I’ll consistently update this page when I find new inspirational articles or resources not just from the field of education, but from a wide range of sources. Check back regularly to see the categories and lists expand as I read more books and articles and discover new online resources.
Rethinking Schools is one of my favorite education journals. Here is an article about using bilingual poetry in the classroom and another on how to create visual self-portraits based on students’ poetry.
I’m impressed with the way Edutopia documents educational practices with multiple media.

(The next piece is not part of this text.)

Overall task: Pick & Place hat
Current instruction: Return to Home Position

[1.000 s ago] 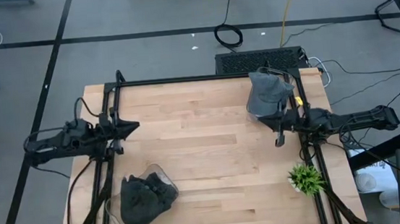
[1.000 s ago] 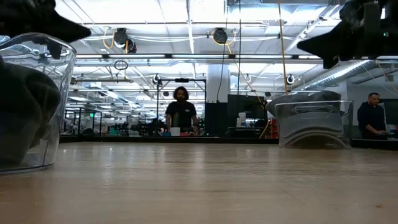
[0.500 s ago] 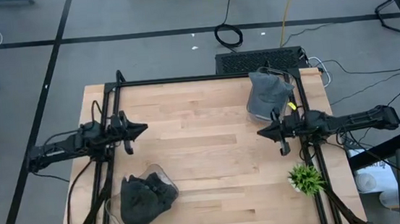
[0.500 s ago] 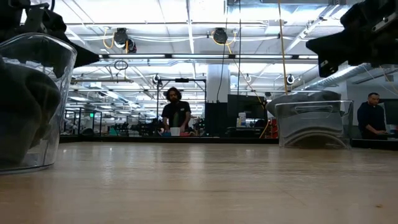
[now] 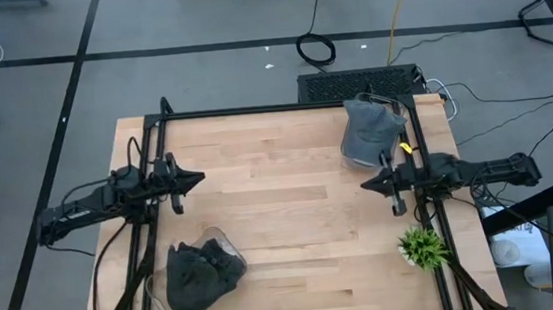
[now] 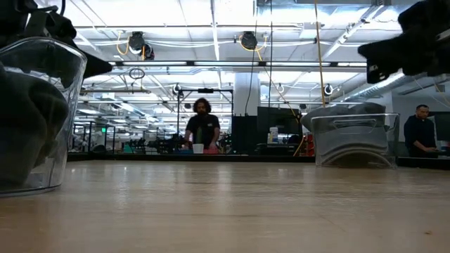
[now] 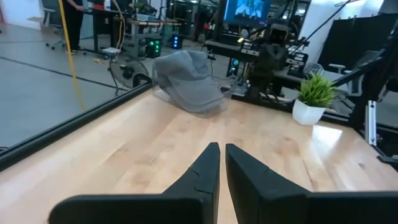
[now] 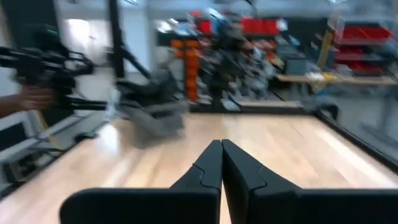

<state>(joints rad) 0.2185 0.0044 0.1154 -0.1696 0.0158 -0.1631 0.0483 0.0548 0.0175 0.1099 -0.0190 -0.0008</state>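
Left gripper (image 5: 196, 177) and right gripper (image 5: 364, 183) each hang with 2 fingers pressed together on nothing, judged a parking posture because the black caps (image 5: 198, 270) already sit in the clear bin (image 5: 222, 238), off to the side of the left fingertips.

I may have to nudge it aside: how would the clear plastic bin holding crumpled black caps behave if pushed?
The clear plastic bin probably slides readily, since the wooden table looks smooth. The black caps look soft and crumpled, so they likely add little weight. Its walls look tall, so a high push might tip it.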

When I taught a course at Brown University — Education, Community, and the Arts — I always began the course with We Make the Road by Walking by Myles Horton and Paulo Freire. It’s about social change, organizational leadership, teaching, and literacy. The book is in the form of a conversation. The organization we started in Mexico, Habla, is partly inspired by Horton’s center Highlander and Freire’s philosophies about literacy and language development.
For theater education the best book I’ve found is Acting, Learning, and Change by Jan Mandell and Jennifer Wolf. It’s the perfect combination of practical theory and concrete ideas that are immediately applicable to the classroom. When I’m stuck lesson planning, I always open Mandell and Wolf’s book to be inspired.
I told the story in one of my blogs about the first book I read as an educator, Ted Sizer’s Horace’s School. I still love opening this book to any page and reading a few paragraphs. By now I know the ideas — I still read it to appreciate how tenderly and gracefully Ted writes about education.
Thanks to a the recommendation of my colleague Patricia Sobral I’m reading Twyla Tharp’s The Creative Habit. I could do without the activities for developing your own creative potential, but I do like reading about her creative process and when I need a jolt of new ideas for my writing sometimes I open her book and read a chapter.
I’ve always enjoyed educational narratives: teachers writing about their own classrooms. My three favorites are Mike Rose’s classic about literacy Lives on the Boundary, James Herndon’s Beat-style How to Survive in your Native Land, and one that is not as well known, Ron Berger’s An Ethic of Excellence.
Diane Ravitch’s The Death and Life of the Great American School System is a must-read for educators at every level: teachers, school administrators, academics, and policy makers. For years Ravitch was a supporter of NCLB and all that comes with it. Then, based on the research, she changed her mind. This book is a stunning review and analysis of the research that led to her about face. It’s refreshing to hear someone of such status talking about why she thinks she was wrong.
Update: March 30, 2011
In Fires in the Mind: What Kids Can Tell Us About Motivation and Mastery Kathleen Cushman documents the opinions and ideas of teenagers who share profound insights about what helps them to learn something deeply. It has clear implications for school design and teaching. Kathleen also has a companion blog to her book where she hosts conversations with educators and provides ideas about how to implement the findings of her research.
I can’t believe I hadn’t run into this book before. Perhaps because it is geared more towards parents than teachers, but it’s essential reading for any educator and/or parent: The Read-Aloud Handbook by Jim Trelease. Now in its sixth edition, Trelease presents the last forty years of research around reading in a smoothly flowing narrative filled with stories and sage advice. This book compiles much of the research I’ve read in academic articles and compiles it in such a cogent and fluid way.